### WHAT IS EXPECTED
When you write out the listing below, keep each word exactly as it stands and drop the pictures.

### DATA SECTION
BEGIN

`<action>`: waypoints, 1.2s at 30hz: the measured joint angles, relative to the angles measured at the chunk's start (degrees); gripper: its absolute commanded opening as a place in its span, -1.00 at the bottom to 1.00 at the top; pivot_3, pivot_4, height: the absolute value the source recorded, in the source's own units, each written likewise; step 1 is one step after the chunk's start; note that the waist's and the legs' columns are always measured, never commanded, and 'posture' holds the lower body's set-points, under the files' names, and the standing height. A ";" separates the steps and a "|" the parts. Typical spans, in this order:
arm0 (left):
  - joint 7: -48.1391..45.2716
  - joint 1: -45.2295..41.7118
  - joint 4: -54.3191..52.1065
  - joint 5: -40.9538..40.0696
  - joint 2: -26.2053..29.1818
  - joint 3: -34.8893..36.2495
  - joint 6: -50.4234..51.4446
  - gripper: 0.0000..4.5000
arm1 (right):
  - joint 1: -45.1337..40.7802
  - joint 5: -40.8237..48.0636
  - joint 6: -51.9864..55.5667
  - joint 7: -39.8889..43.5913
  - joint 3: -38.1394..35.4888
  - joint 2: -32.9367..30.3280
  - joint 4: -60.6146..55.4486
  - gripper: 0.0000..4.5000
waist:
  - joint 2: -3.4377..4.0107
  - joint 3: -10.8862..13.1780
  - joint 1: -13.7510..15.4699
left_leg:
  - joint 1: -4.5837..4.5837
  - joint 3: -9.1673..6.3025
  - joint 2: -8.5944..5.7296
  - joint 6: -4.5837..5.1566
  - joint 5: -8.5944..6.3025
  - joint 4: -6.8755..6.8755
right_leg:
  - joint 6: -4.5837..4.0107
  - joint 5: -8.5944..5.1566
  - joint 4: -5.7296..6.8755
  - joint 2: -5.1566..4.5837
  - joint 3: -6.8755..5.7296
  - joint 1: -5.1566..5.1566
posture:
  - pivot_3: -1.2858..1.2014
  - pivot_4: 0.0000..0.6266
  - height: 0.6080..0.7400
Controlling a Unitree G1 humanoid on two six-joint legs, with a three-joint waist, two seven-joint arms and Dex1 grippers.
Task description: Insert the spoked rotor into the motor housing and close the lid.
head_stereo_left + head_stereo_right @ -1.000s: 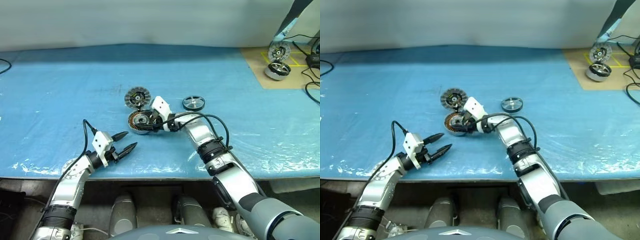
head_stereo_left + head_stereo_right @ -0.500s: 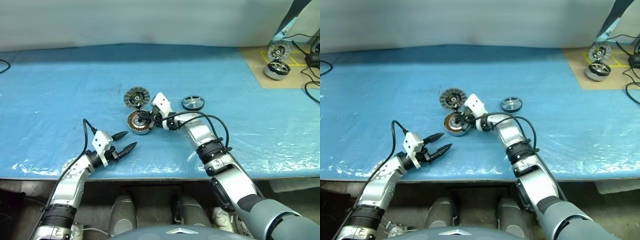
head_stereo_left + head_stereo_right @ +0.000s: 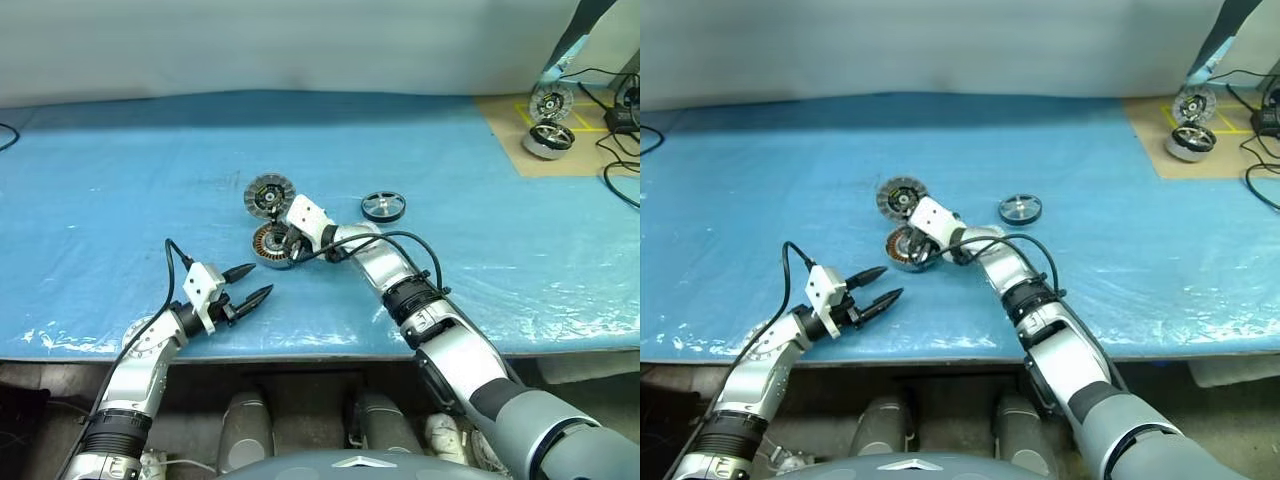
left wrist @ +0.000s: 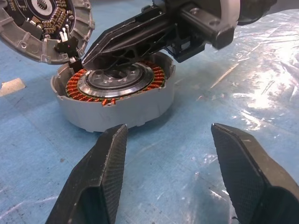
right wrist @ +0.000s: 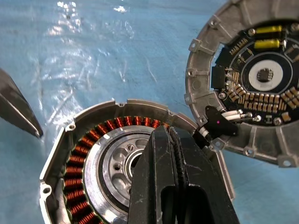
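You have barely started: the spoked rotor [image 3: 383, 206] lies on its own on the blue surface [image 3: 120, 180], right of centre in the head view and well apart from the motor housing [image 3: 271, 245] at centre. The lid [image 3: 267, 194] lies just above the housing, so it is not closed. Your right gripper [image 5: 173, 154], fingers pressed together and holding nothing, reaches over the housing's copper windings. Your left gripper [image 3: 254, 281], fingers apart and empty, waits lower left of the housing.
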 measured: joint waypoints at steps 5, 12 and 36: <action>-0.61 0.00 -0.01 -0.63 0.60 0.01 0.09 0.32 | 1.15 0.74 -0.31 0.57 -1.16 0.51 -0.57 -0.99 | 0.00 -0.01 0.12 | 0.05 -0.04 0.00 0.02 -0.01 -0.03 | 0.01 -0.01 0.01 0.00 0.15 -0.03 | 0.03 -0.52 1.00; -0.87 -0.11 -0.19 -0.87 0.75 0.04 0.57 0.32 | 2.47 8.43 6.08 3.90 -7.72 1.76 -2.35 -0.99 | -0.01 -0.01 0.13 | -0.51 0.05 0.01 -0.14 0.09 -0.06 | 0.00 0.01 -0.09 0.06 0.17 -0.55 | 0.03 -0.52 1.00; -1.00 -0.90 -0.41 -1.16 1.84 1.83 1.71 0.32 | 3.07 10.20 11.93 7.51 -6.46 3.01 -6.47 -0.99 | -0.01 0.02 0.18 | -0.77 0.07 0.01 -0.20 0.12 -0.06 | 0.00 0.01 -0.16 0.06 0.08 -0.73 | 0.03 -0.52 1.00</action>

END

### RESPONSE BELOW
`<action>`: waypoints, 1.2s at 30hz: the measured joint angles, relative to the angles measured at the chunk's start (degrees); gripper: its absolute commanded opening as a place in its span, -1.00 at the bottom to 1.00 at the top; pivot_3, pivot_4, height: the absolute value the source recorded, in the source's own units, each written likewise; step 1 is one step after the chunk's start; note that the waist's and the legs' columns are always measured, never commanded, and 'posture' holds the lower body's set-points, under the files' names, and the standing height. A ";" separates the steps and a "|" the parts. Typical spans, in this order:
arm0 (left):
  - joint 7: -48.1391..45.2716
  - joint 1: -45.2295..41.7118
  - joint 4: -54.3191..52.1065
  - joint 5: -40.9538..40.0696
  - joint 2: -26.2053..29.1818
  - joint 3: -34.8893..36.2495
  - joint 6: -50.4234..51.4446
  - gripper: 0.0000..4.5000
arm1 (right):
  - joint 1: -45.1337..40.7802
  - joint 5: -40.8237..48.0636
  - joint 6: -51.9864..55.5667
  - joint 7: -39.8889..43.5913
  - joint 3: -38.1394..35.4888
  - joint 2: -32.9367..30.3280
  - joint 4: -60.6146..55.4486
  - gripper: 0.0000..4.5000
waist:
  - joint 2: -3.4377..4.0107
  - joint 3: -10.8862..13.1780
  - joint 1: -13.7510..15.4699
left_leg:
  - joint 1: -4.5837..4.5837
  - joint 3: -9.1673..6.3025
  - joint 2: -8.5944..5.7296
  - joint 6: -4.5837..5.1566
  - joint 5: -8.5944..6.3025
  - joint 4: -6.8755..6.8755
right_leg:
  - joint 6: -4.5837..4.0107
  - joint 5: -8.5944..5.1566
  - joint 4: -5.7296..6.8755
  - joint 2: -5.1566..4.5837
  - joint 3: -6.8755..5.7296
  - joint 1: -5.1566..5.1566
posture:
  - pivot_3: -1.2858..1.2014
  - pivot_4: 0.0000..0.6266
  - height: 0.6080..0.7400
Controlling a Unitree G1 humanoid on two six-joint legs, with a three-joint waist, two seven-joint arms and Dex1 grippers.
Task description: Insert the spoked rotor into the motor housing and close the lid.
head_stereo_left + head_stereo_right @ -1.000s: 
head_stereo_left + head_stereo_right @ -0.500s: 
head_stereo_left + head_stereo_right @ +0.000s: 
left wrist @ +0.000s: 
right wrist @ +0.000s: 
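You have barely started: the spoked rotor [image 3: 383, 206] lies on its own on the blue surface [image 3: 120, 180], right of centre in the head view and well apart from the motor housing [image 3: 271, 245] at centre. The lid [image 3: 267, 194] lies just above the housing, so it is not closed. Your right gripper [image 5: 173, 154], fingers pressed together and holding nothing, reaches over the housing's copper windings. Your left gripper [image 3: 254, 281], fingers apart and empty, waits lower left of the housing.
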 measured: joint waypoints at steps 5, 12 and 36: <action>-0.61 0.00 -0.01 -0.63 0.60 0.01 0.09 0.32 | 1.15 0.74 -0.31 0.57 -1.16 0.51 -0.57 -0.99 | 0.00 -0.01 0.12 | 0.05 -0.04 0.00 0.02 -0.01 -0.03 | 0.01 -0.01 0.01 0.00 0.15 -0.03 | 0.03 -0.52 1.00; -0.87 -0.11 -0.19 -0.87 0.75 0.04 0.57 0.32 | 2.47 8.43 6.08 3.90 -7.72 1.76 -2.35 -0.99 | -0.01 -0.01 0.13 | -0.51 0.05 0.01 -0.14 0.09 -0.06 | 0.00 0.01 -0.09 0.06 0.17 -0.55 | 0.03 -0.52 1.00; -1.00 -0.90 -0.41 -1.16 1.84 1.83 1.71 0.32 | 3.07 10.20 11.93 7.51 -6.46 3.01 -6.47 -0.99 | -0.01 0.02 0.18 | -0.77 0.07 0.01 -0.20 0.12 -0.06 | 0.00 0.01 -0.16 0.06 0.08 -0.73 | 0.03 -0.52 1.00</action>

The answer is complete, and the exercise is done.